A mais recente sondagem de economistas realizada pela Bloomberg revelou uma previsão mediana de crescimento de 5% para o ano – em linha com o objectivo oficial. No entanto, isto deve-se, em parte, ao facto de muitas empresas terem vindo a baixar as suas expectativas para a economia, à medida que a crise imobiliária se arrasta sobre a actividade.

Embora os dados recentes tenham indicado que alguns sectores da economia chinesa, como a actividade fabril, estão a estabilizar, a recuperação continua a ser precária. Os economistas têm apontado preocupações sobre a procura interna e as pressões do mercado de trabalho, juntamente com os problemas em curso no mercado imobiliário.

Esta semana é um período crítico para a actividade: Os analistas estão a observar atentamente o período combinado do feriado do meio do outono e do Dia Nacional – que começou a 29 de Setembro e vai até 6 de Outubro – em busca de sinais de aumento da confiança dos consumidores.

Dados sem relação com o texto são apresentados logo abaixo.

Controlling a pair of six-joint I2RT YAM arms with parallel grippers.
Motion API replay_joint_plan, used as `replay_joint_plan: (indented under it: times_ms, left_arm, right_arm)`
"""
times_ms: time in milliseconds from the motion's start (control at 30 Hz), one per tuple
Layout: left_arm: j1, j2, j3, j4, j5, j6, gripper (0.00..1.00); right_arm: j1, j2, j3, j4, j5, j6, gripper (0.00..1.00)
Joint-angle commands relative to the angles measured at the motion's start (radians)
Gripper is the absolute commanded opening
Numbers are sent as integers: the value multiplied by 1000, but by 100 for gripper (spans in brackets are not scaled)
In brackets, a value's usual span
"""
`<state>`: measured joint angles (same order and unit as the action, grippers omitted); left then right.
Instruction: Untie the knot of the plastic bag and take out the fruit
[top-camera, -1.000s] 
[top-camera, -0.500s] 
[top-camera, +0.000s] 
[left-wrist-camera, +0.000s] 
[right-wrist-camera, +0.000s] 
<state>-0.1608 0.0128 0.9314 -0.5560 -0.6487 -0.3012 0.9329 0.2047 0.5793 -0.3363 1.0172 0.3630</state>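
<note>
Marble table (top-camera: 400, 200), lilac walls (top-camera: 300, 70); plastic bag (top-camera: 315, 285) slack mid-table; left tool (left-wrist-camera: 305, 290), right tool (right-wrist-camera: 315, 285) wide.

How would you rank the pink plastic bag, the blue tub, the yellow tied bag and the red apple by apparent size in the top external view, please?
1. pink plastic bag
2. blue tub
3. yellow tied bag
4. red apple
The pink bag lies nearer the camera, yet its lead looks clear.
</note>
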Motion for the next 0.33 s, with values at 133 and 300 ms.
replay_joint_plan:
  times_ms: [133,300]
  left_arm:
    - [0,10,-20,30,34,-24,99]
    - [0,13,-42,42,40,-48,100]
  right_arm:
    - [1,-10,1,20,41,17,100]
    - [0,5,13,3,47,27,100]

As vendas nos principais retalhistas e restaurantes da China aumentaram 8,3% nos primeiros três dias do feriado, em comparação com o mesmo período de 2022, quando várias regiões enfrentaram restrições devido ao coronavírus, informou a China Central Television, citando dados do Ministério do Comércio.

Haverá cerca de 900 milhões de viagens turísticas domésticas feitas durante as férias deste ano, previu o Ministério da Cultura e Turismo da China. Isso se traduziria em um aumento de cerca de 5% na receita média diária do turismo doméstico em comparação com o mesmo período de 2019, de acordo com economistas do HSBC Holdings Plc.

“É provável que a recuperação dos serviços seja um factor-chave para a dinâmica de recuperação sustentada”, escreveram os economistas liderados por Erin Xin numa nota.

Alguns economistas consideram provável que o governo tenha de reforçar o apoio, em especial ao sector imobiliário. O valor das vendas de casas novas pelos 100 maiores promotores imobiliários da China caiu 29% em Setembro, de acordo com a China Real Estate Information Corp, melhorando apenas ligeiramente em relação à queda de 34% registada no mês anterior.

Os números “podem indicar a necessidade de aumentar o estímulo político depois de uma onda de medidas de apoio não ter reanimado muito o sentimento”, escreveu a analista da Bloomberg Intelligence, Kristy Hung, numa nota.